Economía mexicana se inunda de liquidez

Los billetes y monedas en circulación crecen a tasa anual por arriba del 13.0 por ciento, muy superior al aumento del PIB y la inflación.
Esteban Rojas
11 julio 2014 16:41
Billetes de un dólar. (Bloomberg)

Billetes de un dólar. (Bloomberg)

CIUDAD DE MÉXICO.- En lo que va del año, se ha observado una fuerte contradicción entre el desempeño de la economía y el crecimiento de algunos medios de pagos que, de no corregirse, puede generar efectos indeseables.

La base monetaria, compuesta básicamente por los billetes y monedas en circulación, experimentó un fuerte incremento de 13.8 por ciento en el pasado 10 de julio, al ascender a 876,507 millones de pesos, de acuerdo a cifras publicadas por el Banco de México.

El desempeño del medio circulante en el presente año, contraste significativamente con el incremento de solamente 3.8 por ciento a tasa anual registrado al 10 de julio del 2013.
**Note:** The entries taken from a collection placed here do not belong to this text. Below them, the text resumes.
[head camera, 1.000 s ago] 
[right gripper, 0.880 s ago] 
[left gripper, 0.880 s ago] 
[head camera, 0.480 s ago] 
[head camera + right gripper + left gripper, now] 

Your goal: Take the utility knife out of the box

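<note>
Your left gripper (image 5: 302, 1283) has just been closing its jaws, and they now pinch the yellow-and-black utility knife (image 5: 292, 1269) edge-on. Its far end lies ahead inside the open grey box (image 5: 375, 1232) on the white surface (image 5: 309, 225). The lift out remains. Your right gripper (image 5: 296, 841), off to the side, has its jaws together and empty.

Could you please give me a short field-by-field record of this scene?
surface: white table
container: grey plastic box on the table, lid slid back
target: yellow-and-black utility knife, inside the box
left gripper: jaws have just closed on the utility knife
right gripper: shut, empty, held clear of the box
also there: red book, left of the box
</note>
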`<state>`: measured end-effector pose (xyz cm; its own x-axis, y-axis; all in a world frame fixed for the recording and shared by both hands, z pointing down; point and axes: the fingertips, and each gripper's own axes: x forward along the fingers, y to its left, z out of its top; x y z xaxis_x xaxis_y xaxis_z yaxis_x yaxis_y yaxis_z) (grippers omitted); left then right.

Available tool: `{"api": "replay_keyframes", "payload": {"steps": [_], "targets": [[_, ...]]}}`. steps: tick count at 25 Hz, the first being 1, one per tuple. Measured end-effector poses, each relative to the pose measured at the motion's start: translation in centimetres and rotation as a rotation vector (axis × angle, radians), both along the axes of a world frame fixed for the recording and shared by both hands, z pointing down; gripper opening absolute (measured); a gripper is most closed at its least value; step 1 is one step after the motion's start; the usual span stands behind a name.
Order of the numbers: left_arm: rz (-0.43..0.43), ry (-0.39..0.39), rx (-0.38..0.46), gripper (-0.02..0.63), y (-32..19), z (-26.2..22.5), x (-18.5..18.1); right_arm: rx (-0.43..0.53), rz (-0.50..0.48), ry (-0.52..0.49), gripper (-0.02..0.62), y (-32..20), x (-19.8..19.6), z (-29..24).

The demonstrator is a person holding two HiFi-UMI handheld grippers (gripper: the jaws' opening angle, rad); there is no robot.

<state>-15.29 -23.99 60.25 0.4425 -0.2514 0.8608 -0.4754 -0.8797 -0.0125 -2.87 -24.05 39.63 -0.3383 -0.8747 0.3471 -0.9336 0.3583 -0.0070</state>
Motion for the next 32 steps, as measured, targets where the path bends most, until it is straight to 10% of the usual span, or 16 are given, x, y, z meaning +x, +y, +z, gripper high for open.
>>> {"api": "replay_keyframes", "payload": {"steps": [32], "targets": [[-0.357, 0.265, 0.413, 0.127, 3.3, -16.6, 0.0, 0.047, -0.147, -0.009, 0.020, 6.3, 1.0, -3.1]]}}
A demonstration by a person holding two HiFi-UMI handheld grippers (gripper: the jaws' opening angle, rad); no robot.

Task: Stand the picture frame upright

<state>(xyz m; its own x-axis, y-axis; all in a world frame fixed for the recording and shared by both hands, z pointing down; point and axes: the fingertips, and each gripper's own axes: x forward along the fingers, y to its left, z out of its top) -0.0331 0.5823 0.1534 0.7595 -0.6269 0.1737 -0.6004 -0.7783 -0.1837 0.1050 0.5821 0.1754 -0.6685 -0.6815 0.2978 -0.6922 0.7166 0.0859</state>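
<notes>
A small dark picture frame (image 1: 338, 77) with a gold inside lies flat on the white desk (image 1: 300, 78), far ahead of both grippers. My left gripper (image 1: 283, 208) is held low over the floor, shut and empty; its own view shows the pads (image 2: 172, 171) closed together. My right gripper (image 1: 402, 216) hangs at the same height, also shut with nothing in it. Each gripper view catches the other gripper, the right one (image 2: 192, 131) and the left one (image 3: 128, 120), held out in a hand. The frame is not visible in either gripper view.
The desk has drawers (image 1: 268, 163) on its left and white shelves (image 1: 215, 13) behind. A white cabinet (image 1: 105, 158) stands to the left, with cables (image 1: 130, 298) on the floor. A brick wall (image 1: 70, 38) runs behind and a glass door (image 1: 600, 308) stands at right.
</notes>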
El desenvolvimiento de la base monetaria está muy arriba de lo que se derivaría del crecimiento de la economía mexicana y del aumento de la inflación.

Los crecimiento de los precios al consumidor en el pasado junio registraron un incremento de 3.75 por ciento, en tanto que es probable que la economía mexicana en el primer semestre haya aumentó a una tasa promedio de alrededor del 2.0 por ciento.

Sumados, el aumento de la inflación y el dinamismo de la economía, la base monetaria no debería estar creciendo muy por arriba del 6.0 por ciento. Sin embargo, lo está haciendo al doble, al aumentar en 13.8 por ciento a tasa anual.

El disparo en el crecimiento de la base monetaria puede traer consigo algunas distorsiones, entre las que se puede destacar:

En primero, generar presiones adicionales en el crecimiento de los precios al consumidor.

En segundo, provocar una sobrerreacción a la baja en las tasas de interés, y

En tercero, en momentos de incertidumbre, inducir una mayor demanda de dólares.

La economía mexicana corre el riesgo, paradójicamente, de indigestarse por una elevada liquidez. Esta abundancia puede provenir de la entrada de capitales del exterior, derivada de la búsqueda de mejores rendimientos.